Overburdened, the remaining doctors in underserved areas do not feel the obligation to go out of their way to certify the death of someone who was not a patient of theirs, some doctors said. The product of a time when the bond between doctor and patient was stronger, the act of certifying a death was considered a physician’s last duty — a free one that was not reimbursed by the national health insurance system.

Since 2017, France has paid a flat rate of 100 euros ($110) to doctors who certify a death at night, on weekends, on holidays or in underserved regions. But the policy’s effects appear limited, some government and health officials said.

Doctors have resisted pressure from some politicians to delegate the authority to certify deaths to other health care officials. They argue that it is a serious medical procedure and that a mistake in noting the cause of death could have legal consequences.

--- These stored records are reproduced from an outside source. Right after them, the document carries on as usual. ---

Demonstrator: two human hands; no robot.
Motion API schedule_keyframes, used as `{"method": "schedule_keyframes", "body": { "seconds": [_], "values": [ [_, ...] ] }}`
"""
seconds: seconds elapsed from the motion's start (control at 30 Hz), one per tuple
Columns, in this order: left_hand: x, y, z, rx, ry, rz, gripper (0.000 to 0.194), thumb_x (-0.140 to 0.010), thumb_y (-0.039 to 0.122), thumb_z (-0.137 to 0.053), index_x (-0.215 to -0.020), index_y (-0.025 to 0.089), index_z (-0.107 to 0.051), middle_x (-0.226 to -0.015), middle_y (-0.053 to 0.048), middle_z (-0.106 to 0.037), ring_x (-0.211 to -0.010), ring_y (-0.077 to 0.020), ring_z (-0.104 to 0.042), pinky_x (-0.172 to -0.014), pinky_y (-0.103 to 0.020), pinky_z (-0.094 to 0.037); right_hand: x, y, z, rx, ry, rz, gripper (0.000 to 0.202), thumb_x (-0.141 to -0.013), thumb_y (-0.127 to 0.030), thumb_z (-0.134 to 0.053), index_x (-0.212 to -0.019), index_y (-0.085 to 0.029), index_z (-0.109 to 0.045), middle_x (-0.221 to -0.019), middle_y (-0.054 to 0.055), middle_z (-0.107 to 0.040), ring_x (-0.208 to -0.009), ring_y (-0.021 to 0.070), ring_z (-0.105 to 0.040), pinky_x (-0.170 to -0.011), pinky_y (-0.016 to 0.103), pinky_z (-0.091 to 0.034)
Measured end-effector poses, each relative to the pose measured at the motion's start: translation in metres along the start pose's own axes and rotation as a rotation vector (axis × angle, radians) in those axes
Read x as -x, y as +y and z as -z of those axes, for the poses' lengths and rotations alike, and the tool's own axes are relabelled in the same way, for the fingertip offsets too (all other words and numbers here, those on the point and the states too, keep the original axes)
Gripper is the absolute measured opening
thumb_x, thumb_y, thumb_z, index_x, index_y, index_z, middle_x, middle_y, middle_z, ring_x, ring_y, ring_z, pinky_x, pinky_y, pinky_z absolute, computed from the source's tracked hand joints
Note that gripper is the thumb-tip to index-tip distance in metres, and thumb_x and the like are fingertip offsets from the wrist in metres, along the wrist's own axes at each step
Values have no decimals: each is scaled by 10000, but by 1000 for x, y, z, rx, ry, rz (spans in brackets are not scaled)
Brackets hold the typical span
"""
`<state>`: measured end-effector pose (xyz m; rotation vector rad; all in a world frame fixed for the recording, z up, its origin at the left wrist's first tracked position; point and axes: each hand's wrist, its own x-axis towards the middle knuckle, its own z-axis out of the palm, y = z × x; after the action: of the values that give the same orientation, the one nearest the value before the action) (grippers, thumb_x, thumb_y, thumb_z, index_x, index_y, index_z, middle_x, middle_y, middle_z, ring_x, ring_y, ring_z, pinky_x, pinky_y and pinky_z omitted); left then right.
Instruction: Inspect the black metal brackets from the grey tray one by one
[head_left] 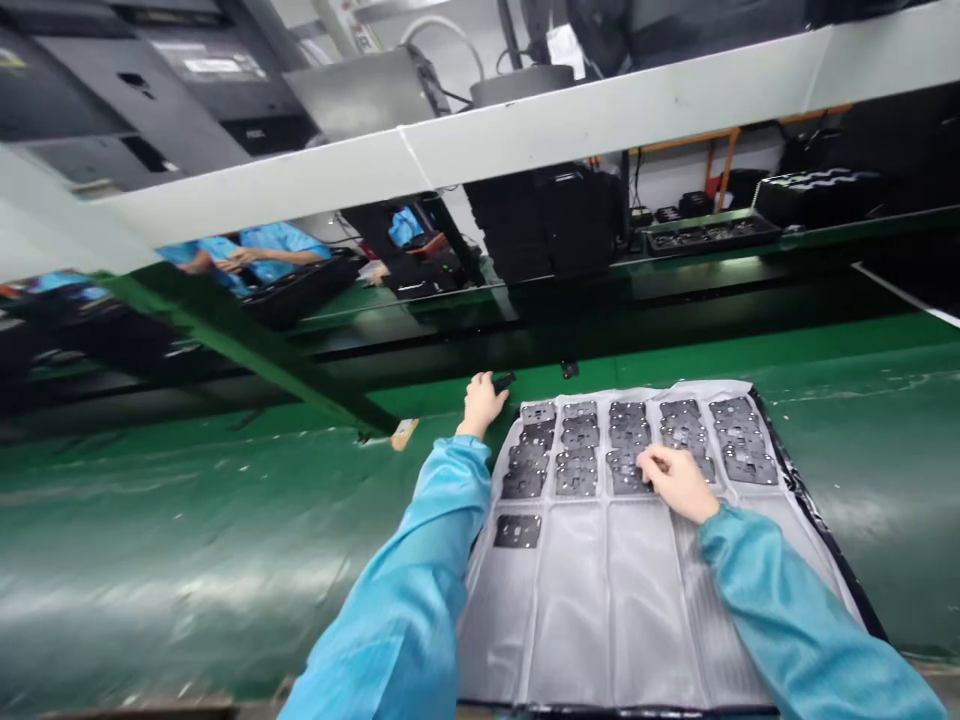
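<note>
My left hand [482,403] reaches past the far left corner of a tray. Its fingers are closed at a small black part [505,382]. My right hand [676,482] is over the tray's upper half, thumb and fingertips pinched together near a column of dark plates. What that pinch holds, if anything, is hidden. The tray [641,600] has a whitish, translucent lining with raised ribs marking off its pockets. Flat dark plates [577,470] overlap in several columns along the far side. One single plate [517,531] lies lower at the left.
Another small black part [570,369] lies on the green bench [187,540] behind the tray. A green post [277,350] slants down to the bench at left, beside a small tan block [404,434]. A white shelf edge [525,130] crosses above; people in blue sleeves [281,240] are beyond.
</note>
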<state>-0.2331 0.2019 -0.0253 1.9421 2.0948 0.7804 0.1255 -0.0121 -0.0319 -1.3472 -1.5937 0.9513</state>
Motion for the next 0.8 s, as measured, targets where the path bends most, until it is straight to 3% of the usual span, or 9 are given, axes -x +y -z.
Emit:
{"method": "schedule_keyframes", "body": {
  "seconds": [0.13, 0.23, 0.33, 0.43, 0.5, 0.57, 0.67, 0.73, 0.8],
  "values": [
    [-11, -12, -19, -9, -11, 110, 506, -777, 273, -630, -1218, 106, -447, -1259, -213, -528, -1214, -345, -461, -1002, -495, -348, 1, -5, 0, 63, 0, 60, 303, -904, -339, -482, -658, -202, -591, -583, -16, -588, -537, 131, -515, -549, 239, -358],
    [-11, -10, -19, 18, -8, 158, 480, -747, 265, -655, -1164, 104, -482, -1152, -188, -597, -1167, -327, -505, -979, -471, -374, 2, -8, 1, 88, -4, 87, 283, -901, -328, -490, -666, -207, -593, -572, -20, -572, -524, 133, -501, -545, 242, -337],
    [-11, 7, -8, 110, -12, 149, 294, -713, 218, -661, -970, 107, -570, -944, -151, -660, -1023, -297, -598, -908, -412, -435, 3, -7, 1, 102, -15, 83, 290, -906, -336, -481, -674, -207, -596, -580, -14, -588, -535, 140, -520, -555, 246, -353],
    [0, 45, 3, 260, -19, 83, 159, -774, 260, -599, -855, 125, -579, -787, -98, -662, -837, -234, -657, -776, -333, -492, 2, -6, 0, 104, -16, 81, 299, -908, -347, -478, -678, -202, -601, -594, -11, -598, -559, 141, -543, -571, 244, -382],
    [24, 79, 5, 375, -41, 28, 199, -838, 319, -528, -892, 130, -562, -776, -77, -664, -726, -180, -667, -656, -267, -502, 1, -6, 0, 56, -2, 71, 285, -904, -370, -487, -712, -198, -608, -622, -5, -607, -560, 135, -547, -563, 240, -400],
    [64, 118, 0, 533, -124, -34, 222, -865, 353, -498, -917, 139, -533, -771, -58, -669, -604, -126, -647, -545, -206, -474, 1, -7, 1, -53, 46, 33, 267, -897, -416, -496, -801, -195, -610, -682, 4, -622, -528, 120, -536, -518, 231, -406],
    [142, 172, -15, 1007, -458, -150, 274, -879, 381, -510, -1002, 139, -477, -668, -21, -640, -389, -65, -517, -400, -159, -349, 1, -9, 7, -259, 183, -29, 341, -901, -502, -445, -998, -197, -563, -800, 28, -629, -489, 102, -521, -429, 217, -386],
    [190, 195, -27, 1116, -585, -159, 279, -896, 397, -493, -1033, 156, -456, -551, 45, -561, -325, -39, -410, -371, -145, -275, 0, -11, 13, -364, 247, -53, 400, -918, -526, -366, -1114, -206, -507, -815, 33, -616, -496, 107, -535, -413, 217, -398],
    [223, 206, -40, 1150, -595, -139, 238, -900, 388, -491, -992, 173, -448, -508, 80, -492, -339, -33, -373, -386, -142, -261, 0, -12, 17, -403, 241, -67, 413, -924, -514, -323, -1158, -215, -485, -757, 19, -588, -499, 115, -546, -422, 223, -423]
  ]
}}
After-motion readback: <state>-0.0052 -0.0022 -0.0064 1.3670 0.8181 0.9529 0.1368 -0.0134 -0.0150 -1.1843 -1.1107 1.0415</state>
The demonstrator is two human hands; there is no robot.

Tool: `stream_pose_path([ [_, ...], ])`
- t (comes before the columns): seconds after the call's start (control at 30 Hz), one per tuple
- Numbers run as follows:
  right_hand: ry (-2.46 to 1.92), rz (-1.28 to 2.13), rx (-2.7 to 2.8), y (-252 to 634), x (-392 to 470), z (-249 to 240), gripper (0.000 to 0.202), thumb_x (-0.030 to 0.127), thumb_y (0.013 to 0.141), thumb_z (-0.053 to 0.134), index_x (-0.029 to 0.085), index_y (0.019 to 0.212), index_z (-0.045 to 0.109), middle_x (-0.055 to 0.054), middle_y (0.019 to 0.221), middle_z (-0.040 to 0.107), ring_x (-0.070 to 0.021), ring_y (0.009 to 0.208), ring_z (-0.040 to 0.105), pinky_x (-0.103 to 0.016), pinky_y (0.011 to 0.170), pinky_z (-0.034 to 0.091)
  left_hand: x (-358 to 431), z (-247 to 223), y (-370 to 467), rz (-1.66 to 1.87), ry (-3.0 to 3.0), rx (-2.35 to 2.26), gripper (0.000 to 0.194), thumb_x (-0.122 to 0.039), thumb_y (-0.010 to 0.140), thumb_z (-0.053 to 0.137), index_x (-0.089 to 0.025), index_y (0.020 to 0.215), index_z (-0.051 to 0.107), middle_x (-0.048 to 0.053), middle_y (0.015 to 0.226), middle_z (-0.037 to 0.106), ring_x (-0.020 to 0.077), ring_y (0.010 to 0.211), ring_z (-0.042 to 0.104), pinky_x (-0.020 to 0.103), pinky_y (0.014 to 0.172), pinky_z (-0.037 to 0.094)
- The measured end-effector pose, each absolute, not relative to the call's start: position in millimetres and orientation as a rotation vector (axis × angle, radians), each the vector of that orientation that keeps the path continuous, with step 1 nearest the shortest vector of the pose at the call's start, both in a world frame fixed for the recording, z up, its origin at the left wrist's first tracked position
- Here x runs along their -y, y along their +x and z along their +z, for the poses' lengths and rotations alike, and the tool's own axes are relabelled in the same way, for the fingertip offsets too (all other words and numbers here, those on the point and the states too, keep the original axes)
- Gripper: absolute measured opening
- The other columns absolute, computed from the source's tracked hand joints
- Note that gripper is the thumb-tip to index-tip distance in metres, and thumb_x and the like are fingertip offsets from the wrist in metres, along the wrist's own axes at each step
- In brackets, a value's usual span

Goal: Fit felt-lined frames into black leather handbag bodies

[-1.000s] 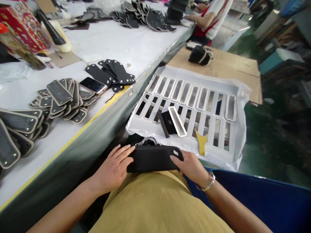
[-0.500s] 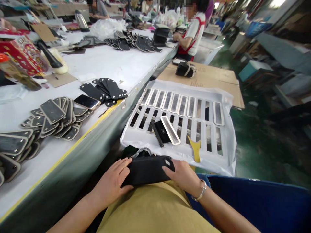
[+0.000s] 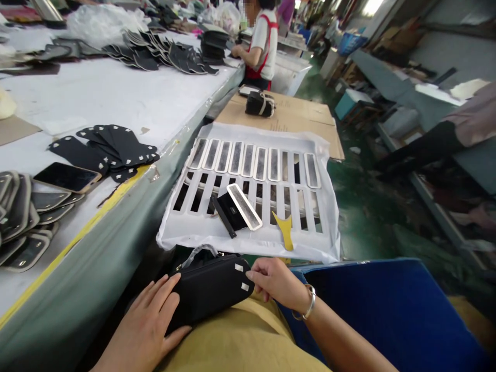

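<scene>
A black bag (image 3: 205,294) lies across my lap, with a plastic-wrapped handle (image 3: 199,251) at its far side. Two silvery metal tabs show near the right end of the long black panel (image 3: 227,281) on it. My right hand (image 3: 273,281) is closed, pinching that rounded end between thumb and fingers. At the bag's left part, my left hand (image 3: 153,312) lies with fingers stretched out and thumb apart, pressing on it. Beyond the bag, a white slotted tray (image 3: 248,240) carries white-rimmed strips (image 3: 244,206), a small black piece (image 3: 228,212) and a yellow forked tool (image 3: 284,230).
To the left stands a white-topped table (image 3: 89,98) with black panels (image 3: 116,144), a phone (image 3: 67,176) and grey pieces with pale edges (image 3: 27,248). A blue bin (image 3: 372,310) is at my right. Cardboard (image 3: 302,119) lies behind the tray; a co-worker (image 3: 261,46) sits farther back.
My view has turned right. My right hand has shifted to pinch the panel's end, and both metal tabs now show. My left hand has slid toward the bag's left part.
</scene>
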State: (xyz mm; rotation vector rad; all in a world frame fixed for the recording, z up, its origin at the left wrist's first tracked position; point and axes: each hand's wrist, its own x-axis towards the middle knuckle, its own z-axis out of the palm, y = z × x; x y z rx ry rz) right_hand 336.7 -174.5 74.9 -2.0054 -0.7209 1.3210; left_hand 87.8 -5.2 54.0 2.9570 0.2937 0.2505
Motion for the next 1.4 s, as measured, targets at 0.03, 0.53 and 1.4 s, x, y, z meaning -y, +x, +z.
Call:
stream_pose_path([
  [0.03,-2.001,1.323,0.705,337,174,74,0.022,0.035,0.081,0.050,0.016,0.069,0.053,0.003,0.055,0.058,-0.0067,0.039,0.052,-0.014,0.037,0.035,9,55,97,0.256,2.944,-0.270,0.037,-0.049,0.071,0.064,-0.017,0.088,0.056,0.016,0.128,0.050,0.0320,0.111,0.053,0.049,0.091,0.047],
  [0.53,-2.069,1.300,0.872,343,172,78,0.022,0.034,0.080,0.049,0.018,0.065,0.052,0.002,0.052,0.062,-0.0096,0.038,0.055,-0.015,0.037,0.038,35,58,154,0.175,2.821,-0.115,0.041,-0.030,0.077,0.060,-0.016,0.115,0.052,0.014,0.132,0.045,0.0292,0.122,0.042,0.049,0.100,0.041],
  [1.4,-1.716,1.156,0.556,342,211,47,0.027,0.043,0.084,0.049,0.017,0.077,0.048,0.004,0.060,0.053,-0.0056,0.042,0.048,-0.016,0.040,0.038,46,76,165,-0.026,2.881,-0.061,0.046,-0.026,0.079,0.056,-0.027,0.125,0.051,0.013,0.134,0.040,0.0315,0.118,0.043,0.051,0.095,0.040],
])
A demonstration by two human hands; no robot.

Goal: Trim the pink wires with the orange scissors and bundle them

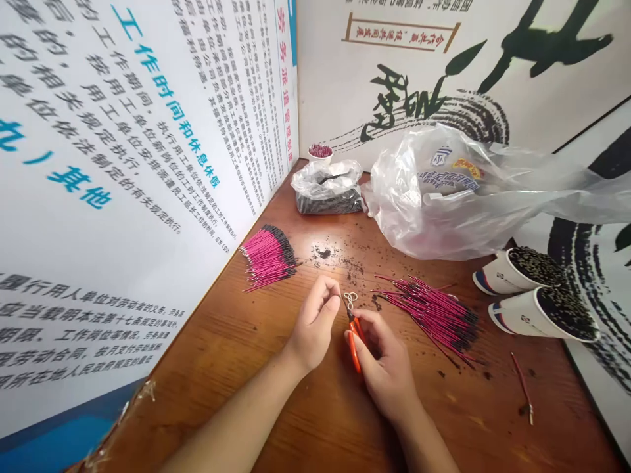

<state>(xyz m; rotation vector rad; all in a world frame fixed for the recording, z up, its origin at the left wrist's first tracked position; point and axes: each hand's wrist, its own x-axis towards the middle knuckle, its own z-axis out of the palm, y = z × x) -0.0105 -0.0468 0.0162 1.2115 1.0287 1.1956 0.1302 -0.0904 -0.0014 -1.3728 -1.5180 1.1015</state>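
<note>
My right hand (387, 364) is wrapped round small orange-handled pliers (355, 348), their dark jaws pointing away from me. Just beyond the jaws shows a pale looped strand (350, 299); whether it touches them I cannot tell. To the left of the jaws, my left hand (315, 322) is closed in a pinch, and what its fingertips hold is too small to make out. A loose pile of pink wires with dark ends (428, 315) lies right of my hands. Beyond my left hand a neater fan of similar pink wires (270, 256) rests by the left panel.
Two tipped paper cups (515, 315) of small dark pieces lean at the right. A clear plastic bag (444, 197) and an open bag of dark bits (328, 197) stand at the back, beside a cup of pink pieces (320, 154). Dark crumbs are scattered mid-table. Printed panels enclose the wooden table (221, 387).
</note>
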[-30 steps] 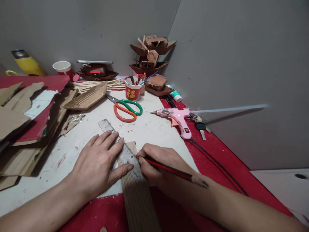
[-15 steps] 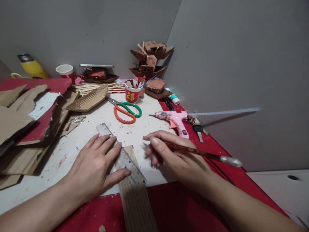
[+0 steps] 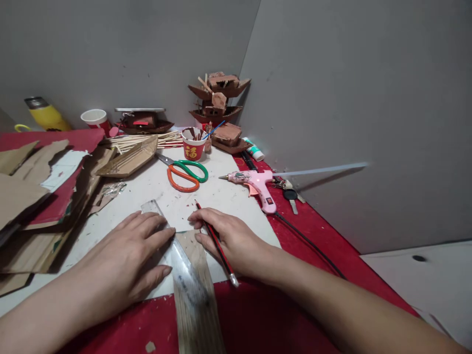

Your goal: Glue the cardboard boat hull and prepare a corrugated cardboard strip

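A clear ruler lies slantwise across a wood-grained strip at the front edge of the white sheet. My left hand rests with fingers spread at the ruler's left side, its fingertips on the upper part. A red and black pencil is held in my right hand, its tip pointing up and away and its silvery end toward me. The right fingertips are just above the strip's far end. Beyond the hands are scissors with green and orange handles.
A pink glue gun with a cord lies at right, beside keys. Torn cardboard is stacked at left. Behind are a cardboard boat, sticks, a red paper cup and brown model boats.
My right hand has moved left toward the ruler and turned the pencil from sideways to pointing away. My left thumb has come off the ruler. The view has shifted slightly.
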The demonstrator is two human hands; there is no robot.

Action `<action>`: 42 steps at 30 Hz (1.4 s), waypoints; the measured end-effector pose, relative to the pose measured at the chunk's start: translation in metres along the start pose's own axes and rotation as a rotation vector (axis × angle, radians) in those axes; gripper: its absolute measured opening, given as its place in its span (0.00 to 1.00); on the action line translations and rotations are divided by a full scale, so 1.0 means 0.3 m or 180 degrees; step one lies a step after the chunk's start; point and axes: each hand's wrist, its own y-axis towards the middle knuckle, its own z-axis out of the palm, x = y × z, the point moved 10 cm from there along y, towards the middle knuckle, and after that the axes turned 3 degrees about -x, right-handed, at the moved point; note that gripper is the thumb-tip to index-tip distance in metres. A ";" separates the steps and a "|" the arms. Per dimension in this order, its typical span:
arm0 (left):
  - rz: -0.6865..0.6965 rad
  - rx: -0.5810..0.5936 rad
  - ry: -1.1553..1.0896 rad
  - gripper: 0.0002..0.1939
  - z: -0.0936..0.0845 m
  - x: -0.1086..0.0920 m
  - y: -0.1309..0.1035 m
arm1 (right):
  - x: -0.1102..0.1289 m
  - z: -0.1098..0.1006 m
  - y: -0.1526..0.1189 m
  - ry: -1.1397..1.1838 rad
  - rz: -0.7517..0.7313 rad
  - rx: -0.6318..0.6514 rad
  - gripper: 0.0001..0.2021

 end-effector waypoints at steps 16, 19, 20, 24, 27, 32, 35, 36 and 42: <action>-0.0517 0.0184 -0.1209 0.13 -0.035 0.022 -0.005 | -0.127 -0.046 0.018 0.2209 0.0953 -0.0293 0.09; -0.1000 -0.0312 -0.1657 0.13 -0.056 0.081 -0.012 | -0.153 -0.054 0.026 0.2056 0.1001 -0.0457 0.08; -0.1155 -0.0447 -0.1785 0.14 -0.051 0.100 -0.016 | -0.153 -0.057 0.026 0.1955 0.0991 -0.0500 0.07; -0.1585 -0.0517 -0.2147 0.23 0.025 0.127 -0.030 | -0.135 -0.069 0.022 0.1432 0.0832 -0.0642 0.05; -0.1582 -0.0579 -0.2158 0.25 0.055 0.100 -0.036 | -0.132 -0.077 0.015 0.1120 0.0717 -0.0752 0.05; -0.1393 -0.0739 -0.1935 0.25 0.055 0.054 -0.039 | -0.125 -0.090 0.014 0.0707 0.0490 -0.0875 0.08; -0.1377 -0.0665 -0.1697 0.25 0.057 0.046 -0.031 | -0.107 -0.094 0.016 0.0413 0.0376 -0.0864 0.09; -0.1393 -0.0627 -0.1641 0.25 0.058 0.046 -0.028 | -0.101 -0.093 0.017 0.0315 0.0345 -0.0852 0.10; -0.1455 -0.0462 -0.1630 0.25 0.076 0.045 -0.019 | -0.079 -0.089 0.015 -0.0039 0.0218 -0.0825 0.12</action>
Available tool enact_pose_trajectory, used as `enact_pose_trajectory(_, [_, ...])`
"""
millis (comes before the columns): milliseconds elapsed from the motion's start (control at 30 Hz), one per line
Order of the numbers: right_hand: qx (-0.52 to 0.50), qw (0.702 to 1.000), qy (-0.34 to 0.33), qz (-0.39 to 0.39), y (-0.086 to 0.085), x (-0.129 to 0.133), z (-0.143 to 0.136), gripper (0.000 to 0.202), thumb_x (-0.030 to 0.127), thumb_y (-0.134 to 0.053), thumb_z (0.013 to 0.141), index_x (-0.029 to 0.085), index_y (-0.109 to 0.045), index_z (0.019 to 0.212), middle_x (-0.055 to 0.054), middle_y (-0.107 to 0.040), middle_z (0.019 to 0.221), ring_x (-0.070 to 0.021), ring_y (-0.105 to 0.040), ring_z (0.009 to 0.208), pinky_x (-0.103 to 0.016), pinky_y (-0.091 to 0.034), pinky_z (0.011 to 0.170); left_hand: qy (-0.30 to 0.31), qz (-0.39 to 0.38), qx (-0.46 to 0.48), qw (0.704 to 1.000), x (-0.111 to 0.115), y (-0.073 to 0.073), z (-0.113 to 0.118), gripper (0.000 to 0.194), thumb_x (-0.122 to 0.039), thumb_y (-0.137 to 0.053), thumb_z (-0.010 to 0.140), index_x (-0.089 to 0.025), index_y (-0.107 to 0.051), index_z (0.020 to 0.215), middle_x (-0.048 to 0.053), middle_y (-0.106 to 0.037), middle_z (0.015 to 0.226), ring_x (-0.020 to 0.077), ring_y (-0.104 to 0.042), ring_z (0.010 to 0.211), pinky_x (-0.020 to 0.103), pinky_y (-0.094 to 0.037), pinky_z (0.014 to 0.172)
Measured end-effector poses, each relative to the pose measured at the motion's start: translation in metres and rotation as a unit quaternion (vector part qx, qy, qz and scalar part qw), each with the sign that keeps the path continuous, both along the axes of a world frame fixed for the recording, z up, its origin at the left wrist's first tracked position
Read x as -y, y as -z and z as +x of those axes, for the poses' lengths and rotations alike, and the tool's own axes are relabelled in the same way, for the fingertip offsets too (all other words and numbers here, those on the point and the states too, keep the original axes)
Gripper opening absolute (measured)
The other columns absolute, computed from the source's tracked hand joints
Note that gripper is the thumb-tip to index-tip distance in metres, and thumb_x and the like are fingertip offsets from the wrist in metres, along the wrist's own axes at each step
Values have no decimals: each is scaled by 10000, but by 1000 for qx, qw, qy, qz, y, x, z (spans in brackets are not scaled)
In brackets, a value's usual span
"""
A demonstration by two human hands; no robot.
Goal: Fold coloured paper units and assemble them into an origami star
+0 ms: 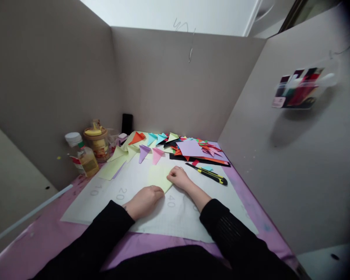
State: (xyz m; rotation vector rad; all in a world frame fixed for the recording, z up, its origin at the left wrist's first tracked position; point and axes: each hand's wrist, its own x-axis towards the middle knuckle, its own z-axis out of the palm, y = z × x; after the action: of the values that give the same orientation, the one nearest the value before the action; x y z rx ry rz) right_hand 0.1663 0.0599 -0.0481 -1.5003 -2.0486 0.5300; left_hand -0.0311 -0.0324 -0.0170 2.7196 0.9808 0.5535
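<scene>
While one pale-green sheet (160, 175) was pinched by the left hand (146, 200) and right hand (179, 178), their fingers were closed. One cutter (211, 175) and one white-capped bottle (86, 157) were seen.

From my end I can read 10 (96, 190), 20 (121, 193) and 40 (171, 201) on the white sheet (111, 210), plus a lone 0 (195, 208) partly covered by the right forearm (200, 196). The red-edged label (78, 165) on the bottle (87, 161) is too small for me to make out.
</scene>
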Motion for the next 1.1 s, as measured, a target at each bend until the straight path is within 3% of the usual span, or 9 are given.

“There are doctors, if they don’t know the patient well, say to themselves that they don’t want trouble later on,” said Dr Olivier Bouchy, the vice president of the French Medical Council in the department of Meuse. “Signing a death certificate is not harmless.”

Like with many things in France, tradition is perhaps also an obstacle to changing the doctor’s role in certifying deaths. The death certificate process, Bouchy said, harked back to an earlier time.

“Who declared a death in the royal court? It was the doctor of the king,” Bouchy said. “We remain rooted in very ancient traditions.”

In France, the state’s role in regulating people’s daily lives — including in matters of health — remains strong. So the lack of a doctor, especially at the emotionally vulnerable moment when a family member dies, can feel like a deep betrayal.

“We felt abandoned by the state,” said Frédéric Deleplanque, who had to wait more than two days for a doctor to certify the death of his father-in-law, Jean-Luc Bajeux, a retired autoworker. “We were nothing.”

On a Saturday morning this year, Deleplanque discovered his father-in-law, who had been ill, in his apartment in Douai, slumped in his wheelchair on his way to the toilet. He turned off the heat and the television before reaching an emergency operator on the phone.

“He told me to touch my father-in-law to make sure he was dead,” Deleplanque recalled. “I told him he was deceased, but he insisted. So, there you go, I touched him, he’s cold.”

“And all that for nothing,” he said, “because no doctor came.”

Police officers and firefighters came to the apartment but were unable to help him find a doctor.

On Monday morning — by then his father-in-law’s body had started to suppurate — he called the police again: “I told them, it’s simple. I’m taking my father-in-law and putting him in the middle of the street.”

Before he could carry out his threat, he was able to find a physician who had treated his father-in-law years ago. The doctor came, signed the death certificate, and his father-in-law was cremated the following day.

The delays have also caused complications for funeral homes.

Michel Tomczyk, the owner of the Tomczyk-Delebury funeral home in Douai, said he dealt with a case in which a young man who died of a heart attack was found face down on the floor of his apartment on a Saturday. His body remained in that position until a doctor was found Monday, forcing the family to hold a closed-coffin funeral.

“His parents couldn’t experience a proper mourning,” Tomczyk said.